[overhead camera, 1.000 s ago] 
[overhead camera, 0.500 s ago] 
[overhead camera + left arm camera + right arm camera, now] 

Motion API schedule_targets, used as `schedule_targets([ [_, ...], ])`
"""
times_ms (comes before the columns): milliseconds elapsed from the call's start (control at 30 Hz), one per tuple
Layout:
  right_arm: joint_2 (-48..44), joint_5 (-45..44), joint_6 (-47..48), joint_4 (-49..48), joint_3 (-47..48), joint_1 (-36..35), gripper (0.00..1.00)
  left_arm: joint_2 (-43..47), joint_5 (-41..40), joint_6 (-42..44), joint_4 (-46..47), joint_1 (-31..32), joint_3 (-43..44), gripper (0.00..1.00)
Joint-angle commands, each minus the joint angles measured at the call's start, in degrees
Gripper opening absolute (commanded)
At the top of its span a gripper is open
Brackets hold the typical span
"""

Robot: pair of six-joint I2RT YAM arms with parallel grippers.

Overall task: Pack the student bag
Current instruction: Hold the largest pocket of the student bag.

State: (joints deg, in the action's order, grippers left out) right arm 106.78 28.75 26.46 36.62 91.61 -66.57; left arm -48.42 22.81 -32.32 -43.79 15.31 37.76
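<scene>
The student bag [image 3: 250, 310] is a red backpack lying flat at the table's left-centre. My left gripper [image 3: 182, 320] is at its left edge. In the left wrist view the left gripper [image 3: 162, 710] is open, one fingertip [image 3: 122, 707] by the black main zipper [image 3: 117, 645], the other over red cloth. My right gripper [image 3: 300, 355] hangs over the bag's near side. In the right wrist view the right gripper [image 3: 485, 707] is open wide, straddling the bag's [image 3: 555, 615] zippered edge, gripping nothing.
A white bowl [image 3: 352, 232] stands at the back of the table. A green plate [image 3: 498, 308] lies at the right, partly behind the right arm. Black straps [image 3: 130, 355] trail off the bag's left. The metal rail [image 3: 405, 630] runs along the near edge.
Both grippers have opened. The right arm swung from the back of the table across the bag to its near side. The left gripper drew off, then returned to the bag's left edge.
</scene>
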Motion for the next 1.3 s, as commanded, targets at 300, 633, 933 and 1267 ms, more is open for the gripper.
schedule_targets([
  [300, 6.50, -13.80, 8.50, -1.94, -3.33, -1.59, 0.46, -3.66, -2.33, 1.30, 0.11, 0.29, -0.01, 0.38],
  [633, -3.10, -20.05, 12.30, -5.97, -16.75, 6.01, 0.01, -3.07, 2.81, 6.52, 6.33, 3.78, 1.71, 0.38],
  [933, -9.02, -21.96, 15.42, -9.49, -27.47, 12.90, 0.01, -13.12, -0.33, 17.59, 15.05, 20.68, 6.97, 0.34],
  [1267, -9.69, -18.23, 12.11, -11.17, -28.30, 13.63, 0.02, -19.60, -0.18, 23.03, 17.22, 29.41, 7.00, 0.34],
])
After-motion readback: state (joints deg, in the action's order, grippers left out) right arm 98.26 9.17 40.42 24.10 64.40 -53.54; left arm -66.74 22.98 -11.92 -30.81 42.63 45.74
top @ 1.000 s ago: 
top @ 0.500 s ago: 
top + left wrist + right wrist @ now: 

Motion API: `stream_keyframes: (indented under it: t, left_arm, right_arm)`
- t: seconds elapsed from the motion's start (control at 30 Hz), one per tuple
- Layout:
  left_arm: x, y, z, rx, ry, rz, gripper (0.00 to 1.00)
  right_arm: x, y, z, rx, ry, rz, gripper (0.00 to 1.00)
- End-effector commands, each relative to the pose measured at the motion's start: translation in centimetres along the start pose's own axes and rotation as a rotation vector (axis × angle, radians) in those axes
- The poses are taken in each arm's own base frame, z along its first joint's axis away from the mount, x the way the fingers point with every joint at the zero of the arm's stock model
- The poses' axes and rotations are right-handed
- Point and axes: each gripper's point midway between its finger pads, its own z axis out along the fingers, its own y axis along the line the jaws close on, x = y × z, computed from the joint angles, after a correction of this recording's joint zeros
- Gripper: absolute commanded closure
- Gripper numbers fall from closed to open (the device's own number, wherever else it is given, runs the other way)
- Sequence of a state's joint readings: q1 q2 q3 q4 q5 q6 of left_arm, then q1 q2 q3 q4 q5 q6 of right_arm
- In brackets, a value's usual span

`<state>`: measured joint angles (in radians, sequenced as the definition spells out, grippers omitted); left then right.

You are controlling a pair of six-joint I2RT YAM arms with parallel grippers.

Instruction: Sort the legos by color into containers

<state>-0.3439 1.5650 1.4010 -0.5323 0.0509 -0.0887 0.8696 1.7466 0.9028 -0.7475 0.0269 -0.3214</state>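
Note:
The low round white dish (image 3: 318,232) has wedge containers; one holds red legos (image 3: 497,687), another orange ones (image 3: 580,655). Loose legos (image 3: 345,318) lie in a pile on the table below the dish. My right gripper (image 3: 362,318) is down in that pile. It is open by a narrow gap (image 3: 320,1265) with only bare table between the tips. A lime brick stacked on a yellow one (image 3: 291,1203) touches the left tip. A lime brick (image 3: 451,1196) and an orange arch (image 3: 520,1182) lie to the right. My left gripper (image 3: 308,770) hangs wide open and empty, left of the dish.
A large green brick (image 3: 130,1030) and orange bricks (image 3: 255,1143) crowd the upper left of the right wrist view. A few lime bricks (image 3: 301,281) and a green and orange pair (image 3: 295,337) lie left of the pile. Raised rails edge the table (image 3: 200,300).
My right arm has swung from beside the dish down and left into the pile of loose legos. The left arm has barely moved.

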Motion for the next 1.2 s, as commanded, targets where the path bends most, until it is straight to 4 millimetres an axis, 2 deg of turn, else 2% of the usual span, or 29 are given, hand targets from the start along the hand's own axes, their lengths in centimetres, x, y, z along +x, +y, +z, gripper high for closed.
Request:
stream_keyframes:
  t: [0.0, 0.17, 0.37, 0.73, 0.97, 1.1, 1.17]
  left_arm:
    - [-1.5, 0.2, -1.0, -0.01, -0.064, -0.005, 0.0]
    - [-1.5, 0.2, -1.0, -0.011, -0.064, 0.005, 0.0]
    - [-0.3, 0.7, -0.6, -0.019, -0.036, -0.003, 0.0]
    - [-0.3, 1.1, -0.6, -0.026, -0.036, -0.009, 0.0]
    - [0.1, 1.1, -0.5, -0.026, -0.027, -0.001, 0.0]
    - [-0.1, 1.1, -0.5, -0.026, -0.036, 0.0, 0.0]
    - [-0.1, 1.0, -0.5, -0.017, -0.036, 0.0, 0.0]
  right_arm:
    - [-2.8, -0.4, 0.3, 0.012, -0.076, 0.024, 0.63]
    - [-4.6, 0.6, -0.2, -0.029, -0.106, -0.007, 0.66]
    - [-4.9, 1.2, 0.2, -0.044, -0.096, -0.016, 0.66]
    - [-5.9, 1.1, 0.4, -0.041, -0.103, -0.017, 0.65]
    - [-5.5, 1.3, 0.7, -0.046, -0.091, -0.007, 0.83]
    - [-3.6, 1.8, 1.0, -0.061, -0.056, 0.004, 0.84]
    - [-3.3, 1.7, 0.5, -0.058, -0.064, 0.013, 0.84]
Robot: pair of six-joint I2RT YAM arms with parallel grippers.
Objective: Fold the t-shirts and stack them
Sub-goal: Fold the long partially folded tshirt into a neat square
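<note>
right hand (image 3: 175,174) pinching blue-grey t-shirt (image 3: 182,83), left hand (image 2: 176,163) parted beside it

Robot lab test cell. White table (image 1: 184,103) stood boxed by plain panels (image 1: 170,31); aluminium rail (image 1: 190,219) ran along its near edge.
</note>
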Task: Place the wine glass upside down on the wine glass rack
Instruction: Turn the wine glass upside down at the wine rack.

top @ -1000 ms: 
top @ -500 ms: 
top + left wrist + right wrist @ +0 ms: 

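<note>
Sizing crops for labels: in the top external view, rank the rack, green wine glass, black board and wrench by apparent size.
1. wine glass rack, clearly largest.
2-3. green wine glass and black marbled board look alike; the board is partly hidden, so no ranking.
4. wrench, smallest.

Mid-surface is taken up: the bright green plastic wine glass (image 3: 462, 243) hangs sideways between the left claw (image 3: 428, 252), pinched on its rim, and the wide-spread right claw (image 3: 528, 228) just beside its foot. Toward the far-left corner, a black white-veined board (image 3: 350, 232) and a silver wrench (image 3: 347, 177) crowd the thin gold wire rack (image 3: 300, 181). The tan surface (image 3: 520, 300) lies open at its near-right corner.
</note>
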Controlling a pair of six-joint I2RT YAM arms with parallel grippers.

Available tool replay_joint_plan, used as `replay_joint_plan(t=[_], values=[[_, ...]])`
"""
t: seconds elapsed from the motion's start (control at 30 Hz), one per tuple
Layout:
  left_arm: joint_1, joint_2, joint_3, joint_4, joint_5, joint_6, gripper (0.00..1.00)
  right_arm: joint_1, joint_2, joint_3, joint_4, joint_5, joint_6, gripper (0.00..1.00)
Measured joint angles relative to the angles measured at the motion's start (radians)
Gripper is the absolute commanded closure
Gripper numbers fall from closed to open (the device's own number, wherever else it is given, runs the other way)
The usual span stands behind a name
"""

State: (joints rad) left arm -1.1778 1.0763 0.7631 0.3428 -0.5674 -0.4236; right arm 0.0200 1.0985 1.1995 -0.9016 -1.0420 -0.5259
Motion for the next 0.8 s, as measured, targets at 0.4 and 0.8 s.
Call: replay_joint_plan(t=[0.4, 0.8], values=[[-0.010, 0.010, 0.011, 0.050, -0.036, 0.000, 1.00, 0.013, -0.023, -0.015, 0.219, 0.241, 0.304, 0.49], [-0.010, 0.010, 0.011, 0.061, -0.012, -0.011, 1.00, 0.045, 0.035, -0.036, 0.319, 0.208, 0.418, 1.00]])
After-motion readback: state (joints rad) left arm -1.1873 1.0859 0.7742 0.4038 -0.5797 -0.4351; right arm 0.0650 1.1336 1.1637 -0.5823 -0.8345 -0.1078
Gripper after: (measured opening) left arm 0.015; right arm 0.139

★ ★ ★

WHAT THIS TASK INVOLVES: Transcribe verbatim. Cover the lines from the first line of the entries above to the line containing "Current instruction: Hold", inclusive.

RESPONSE BELOW:
[overhead camera, 1.000 s ago] 
[overhead camera, 0.500 s ago] 
[overhead camera + left arm camera + right arm camera, now] 

Motion API schedule_targets, used as `schedule_targets([ [_, ...], ])`
"""
times_ms (comes before the columns): milliseconds elapsed from the call's start (control at 30 Hz), one per tuple
Layout:
  right_arm: joint_2 (-48..44), joint_5 (-45..44), joint_6 (-47..48), joint_4 (-49..48), joint_3 (-47..48), joint_1 (-36..35), gripper (0.00..1.00)
  left_arm: joint_2 (-43..47), joint_5 (-41..40), joint_6 (-42..44), joint_4 (-46..47), joint_1 (-31..32), joint_3 (-43..44), gripper (0.00..1.00)
Joint-angle commands, each minus the joint angles measured at the call's start, in degrees
Gripper opening absolute (commanded)
At the top of its span a gripper is open
Brackets hold the typical span
"""

Robot: pair of six-joint I2RT YAM arms with parallel grippers.

Overall task: Pack the student bag
Current instruction: Hold the largest pocket of the student bag.

With that, the exercise is finished.